| Task |
From the data below, please reproduce exactly everything from the line that contains "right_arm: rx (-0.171" down to the line that contains "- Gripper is", with both ends included.
- - -
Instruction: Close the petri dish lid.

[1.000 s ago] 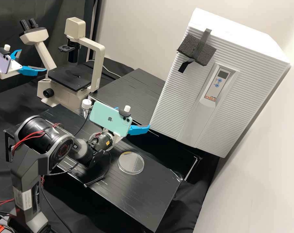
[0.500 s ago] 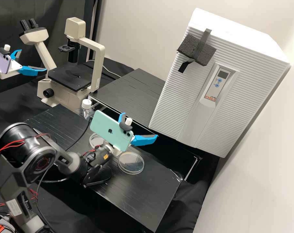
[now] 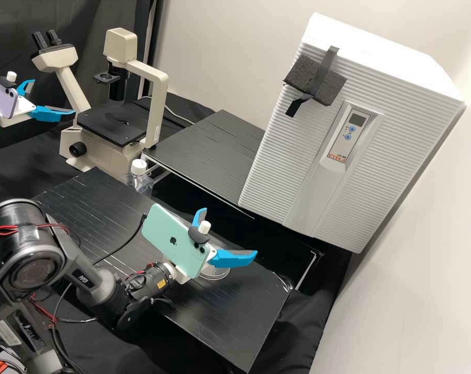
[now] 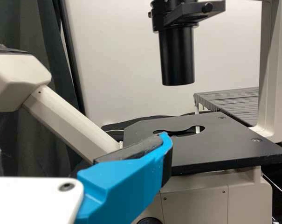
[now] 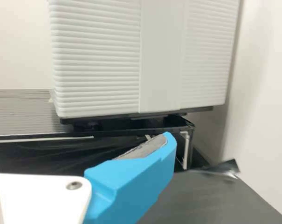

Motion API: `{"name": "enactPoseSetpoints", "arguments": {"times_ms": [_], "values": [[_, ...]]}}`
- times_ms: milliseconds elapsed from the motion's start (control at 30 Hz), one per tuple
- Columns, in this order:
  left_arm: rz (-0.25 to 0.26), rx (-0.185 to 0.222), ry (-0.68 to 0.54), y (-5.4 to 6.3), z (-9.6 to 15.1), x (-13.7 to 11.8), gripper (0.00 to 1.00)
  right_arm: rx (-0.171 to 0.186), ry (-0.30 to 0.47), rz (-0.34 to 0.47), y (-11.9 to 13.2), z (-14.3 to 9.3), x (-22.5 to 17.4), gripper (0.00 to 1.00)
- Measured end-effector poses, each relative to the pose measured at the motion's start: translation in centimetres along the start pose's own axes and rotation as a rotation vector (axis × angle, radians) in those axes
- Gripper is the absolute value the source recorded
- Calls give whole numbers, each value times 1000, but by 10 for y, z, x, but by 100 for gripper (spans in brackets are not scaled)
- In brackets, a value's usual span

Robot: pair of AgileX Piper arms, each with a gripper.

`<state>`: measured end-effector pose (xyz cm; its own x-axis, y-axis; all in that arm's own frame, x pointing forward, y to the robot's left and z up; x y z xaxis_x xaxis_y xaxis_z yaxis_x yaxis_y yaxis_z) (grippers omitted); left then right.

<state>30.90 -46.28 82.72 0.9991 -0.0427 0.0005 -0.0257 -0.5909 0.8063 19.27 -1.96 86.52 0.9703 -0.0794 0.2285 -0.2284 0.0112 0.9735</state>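
Observation:
At the upper left of the high view my left gripper [image 3: 54, 96] stands open with nothing between its fingers, beside the microscope; one blue finger of the left gripper [image 4: 127, 182] shows in the left wrist view. Over the near bench, my right gripper [image 3: 230, 231] is open and empty; the right wrist view has one finger of the right gripper [image 5: 136, 177]. A clear round petri dish [image 3: 214, 271] lies on the bench, largely hidden behind the right gripper and its phone. Whether its lid is on, I cannot tell.
A beige microscope [image 3: 71, 141] stands at the back left, with a clear bottle [image 3: 139, 180] in front of it. The large white incubator [image 3: 277, 156] is behind the bench [image 3: 235, 317] on the right. A cable [image 3: 122, 252] crosses the bench to the right arm's phone.
My right gripper has come down toward the bench's near side and covers most of the petri dish. A second clear round piece appeared left of it half a second ago. The left arm stayed still.

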Motion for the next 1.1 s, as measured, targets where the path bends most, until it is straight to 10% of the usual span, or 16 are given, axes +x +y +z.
{"name": "enactPoseSetpoints", "arguments": {"times_ms": [1100], "values": [[0,0,0,0,0,0,100,-12,-52,-76,-5,15,-32,100]]}}
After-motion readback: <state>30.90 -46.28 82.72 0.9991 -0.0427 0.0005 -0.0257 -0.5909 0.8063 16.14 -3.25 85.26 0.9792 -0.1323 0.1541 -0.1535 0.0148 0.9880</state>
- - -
| Reply |
  right_arm: rx (-0.171 to 0.186), ry (-0.30 to 0.47), rz (-0.34 to 0.47), y (-11.9 to 13.2), z (-14.3 to 9.3), x (-22.5 to 17.4), gripper (0.00 to 1.00)
- Measured end-effector poses, each relative to the pose measured at the motion's start: translation in centimetres along the start pose's own axes and rotation as a rotation vector (axis × angle, radians) in those axes
- Gripper is the absolute value the source recorded

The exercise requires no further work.